Apple’s M5 Max 128GB Shows Record‑Breaking Performance in New Round‑2 Tests

Apple’s M5 Max 128 GB demonstrates a dramatic leap in prompt‑processing throughput, a metric that has been a blind spot in earlier LLM benchmarks. In the second‑round tests the author of the Reddit post r/LocalLLaMA added a dedicated “prompt processing (PP)” measurement and found the 35‑billion‑parameter Qwen 3.5 35B‑A3B Mixture‑of‑Experts (MoE) model hitting 2,845 tokens per second (tok/s) on a 512‑token prompt, and still above 2,000 tok/s at an 8 k token length. Those numbers are roughly 5.5× faster than the dense 27‑billion‑parameter Qwen 3.5 model run at the same Q6_K quantization, underscoring the synergy between the M5 Max’s 40‑core Metal GPU and its 16‑core Neural Engine (as listed in the system spec table). The author notes that PP speed was the community’s primary request, and the new data “shows the M5’s real advantage over the M4” (Reddit post).
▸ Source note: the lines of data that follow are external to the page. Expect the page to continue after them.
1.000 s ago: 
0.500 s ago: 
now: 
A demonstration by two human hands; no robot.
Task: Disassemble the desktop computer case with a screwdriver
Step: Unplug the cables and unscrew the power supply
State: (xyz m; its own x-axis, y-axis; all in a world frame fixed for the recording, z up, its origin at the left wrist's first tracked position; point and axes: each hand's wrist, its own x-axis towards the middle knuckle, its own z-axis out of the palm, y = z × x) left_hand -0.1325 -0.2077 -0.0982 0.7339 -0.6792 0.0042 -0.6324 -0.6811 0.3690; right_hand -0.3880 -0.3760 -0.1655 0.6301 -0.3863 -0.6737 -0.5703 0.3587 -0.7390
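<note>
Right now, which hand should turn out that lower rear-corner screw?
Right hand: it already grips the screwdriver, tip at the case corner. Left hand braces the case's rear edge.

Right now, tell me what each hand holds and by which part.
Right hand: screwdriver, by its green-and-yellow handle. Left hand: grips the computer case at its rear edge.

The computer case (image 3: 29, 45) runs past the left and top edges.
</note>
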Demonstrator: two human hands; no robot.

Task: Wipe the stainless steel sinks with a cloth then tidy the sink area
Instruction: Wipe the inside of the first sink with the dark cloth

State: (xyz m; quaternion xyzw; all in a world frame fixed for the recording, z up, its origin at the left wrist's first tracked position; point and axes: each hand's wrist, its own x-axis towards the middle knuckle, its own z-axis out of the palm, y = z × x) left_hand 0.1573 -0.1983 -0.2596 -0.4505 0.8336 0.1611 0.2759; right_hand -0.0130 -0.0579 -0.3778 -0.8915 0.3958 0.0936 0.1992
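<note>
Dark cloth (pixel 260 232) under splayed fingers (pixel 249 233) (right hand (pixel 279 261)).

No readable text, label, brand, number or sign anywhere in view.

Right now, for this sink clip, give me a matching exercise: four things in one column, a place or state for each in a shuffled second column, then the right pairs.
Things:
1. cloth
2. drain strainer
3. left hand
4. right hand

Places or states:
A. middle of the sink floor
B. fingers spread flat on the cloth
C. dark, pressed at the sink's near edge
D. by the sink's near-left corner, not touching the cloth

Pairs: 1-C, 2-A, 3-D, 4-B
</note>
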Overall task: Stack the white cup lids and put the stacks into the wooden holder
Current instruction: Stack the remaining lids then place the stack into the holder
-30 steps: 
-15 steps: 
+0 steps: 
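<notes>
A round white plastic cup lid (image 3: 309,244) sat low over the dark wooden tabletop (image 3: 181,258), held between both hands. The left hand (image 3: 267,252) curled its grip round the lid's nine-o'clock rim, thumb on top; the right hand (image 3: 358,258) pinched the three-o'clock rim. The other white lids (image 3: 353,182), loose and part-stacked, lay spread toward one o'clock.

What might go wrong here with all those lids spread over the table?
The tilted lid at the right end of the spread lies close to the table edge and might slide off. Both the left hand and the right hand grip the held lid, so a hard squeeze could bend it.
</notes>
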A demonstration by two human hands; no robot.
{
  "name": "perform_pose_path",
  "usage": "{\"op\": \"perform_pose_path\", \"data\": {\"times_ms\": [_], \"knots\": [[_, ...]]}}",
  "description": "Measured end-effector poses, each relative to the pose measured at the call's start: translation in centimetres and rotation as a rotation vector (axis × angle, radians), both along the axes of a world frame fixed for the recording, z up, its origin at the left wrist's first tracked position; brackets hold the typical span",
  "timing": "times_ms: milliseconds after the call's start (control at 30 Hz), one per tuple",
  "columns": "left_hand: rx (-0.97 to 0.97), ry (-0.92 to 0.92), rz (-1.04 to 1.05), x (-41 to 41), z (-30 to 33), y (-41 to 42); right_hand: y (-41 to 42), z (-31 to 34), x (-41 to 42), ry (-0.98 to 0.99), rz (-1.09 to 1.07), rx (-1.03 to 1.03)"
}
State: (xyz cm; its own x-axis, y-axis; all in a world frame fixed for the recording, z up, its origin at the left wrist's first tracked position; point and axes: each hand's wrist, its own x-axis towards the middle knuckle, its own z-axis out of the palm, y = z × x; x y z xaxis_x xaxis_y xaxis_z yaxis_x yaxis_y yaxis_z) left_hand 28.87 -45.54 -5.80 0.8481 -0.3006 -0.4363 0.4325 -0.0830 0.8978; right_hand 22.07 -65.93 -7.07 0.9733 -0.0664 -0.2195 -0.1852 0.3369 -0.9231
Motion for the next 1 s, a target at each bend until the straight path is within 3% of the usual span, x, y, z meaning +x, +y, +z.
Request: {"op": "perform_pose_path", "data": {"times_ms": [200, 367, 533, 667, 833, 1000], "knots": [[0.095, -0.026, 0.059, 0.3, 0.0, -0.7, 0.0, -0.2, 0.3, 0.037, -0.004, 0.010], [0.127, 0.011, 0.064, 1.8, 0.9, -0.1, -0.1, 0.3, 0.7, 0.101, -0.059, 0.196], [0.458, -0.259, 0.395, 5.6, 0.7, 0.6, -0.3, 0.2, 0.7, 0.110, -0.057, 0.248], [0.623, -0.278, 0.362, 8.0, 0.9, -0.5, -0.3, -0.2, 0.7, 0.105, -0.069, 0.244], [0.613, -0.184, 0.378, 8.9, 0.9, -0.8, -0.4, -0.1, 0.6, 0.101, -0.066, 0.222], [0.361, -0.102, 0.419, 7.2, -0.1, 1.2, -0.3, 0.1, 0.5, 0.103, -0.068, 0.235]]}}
Token‑generation (TG) performance, which remains bandwidth‑bound, also topped out at impressive levels. The same MoE model achieved 92.2 tok/s for a 128‑token generation window using the llama.cpp engine, outpacing the next best result—DeepSeek‑R1 8B at 68.2 tok/s—by more than 35 %. Even the 122‑billion‑parameter Qwen 3.5 122B‑A10B MoE model managed 41.5 tok/s, indicating that the M5 Max can sustain reasonable throughput on very large models when they are quantized to Q4_K_M. By contrast, the dense 27‑billion‑parameter Qwen 3.5 models fell between 17.1 and 24.3 tok/s depending on quantization level (Q8_0, Q6_K, or Q4_K_M), confirming that the architecture’s memory bandwidth of 614 GB/s and full‑GPU memory allocation (≈128 GB) are being leveraged most effectively by MoE workloads.

A key correction in the round‑2 analysis addresses an earlier mis‑comparison between the MLX and llama.cpp inference engines. The author re‑ran the benchmark with equivalent 4‑bit quantization (MLX 4‑bit vs. llama.cpp Q4_K_M) and found MLX delivering 31.6 tok/s, roughly 30 % faster than llama.cpp’s 24.3 tok/s on the same 15.9‑GiB Qwen 3.5 27B model. This replaces the inflated “92 % faster” claim from the first round and aligns the results with a fair, apples‑to‑apples methodology. The updated table also shows llama.cpp’s Q6_K and Q8_0 configurations lagging behind MLX, reinforcing the notion that the newer MLX stack is better optimized for Apple silicon’s unified memory architecture.

The test suite itself was tightened to meet community standards: three repetitions per test, use of the open‑source llama‑bench harness, and explicit quantization parity across all models. The author also expanded the model roster to include a 35‑billion‑parameter MoE, a 122‑billion‑parameter MoE, and a 72‑billion‑parameter dense model (Qwen 2.5 72B), providing a broader view of how the M5 Max scales. Notably, the 72‑billion model, still quantized to Q6_K, managed only 7.9 tok/s, highlighting that beyond a certain size the bandwidth ceiling of the system becomes the limiting factor despite the massive unified memory pool.

Overall, the round‑2 data paints a picture of a silicon platform that excels when the workload can exploit its high‑throughput GPU cores and Neural Engine for parallel prompt processing, while token generation remains constrained by memory bandwidth. The inclusion of MoE models—whose sparse activation patterns align well with the M5 Max’s heterogeneous compute—produces the most striking gains, suggesting that future AI software stacks on macOS will likely gravitate toward sparsity‑aware architectures to fully harness Apple’s latest silicon.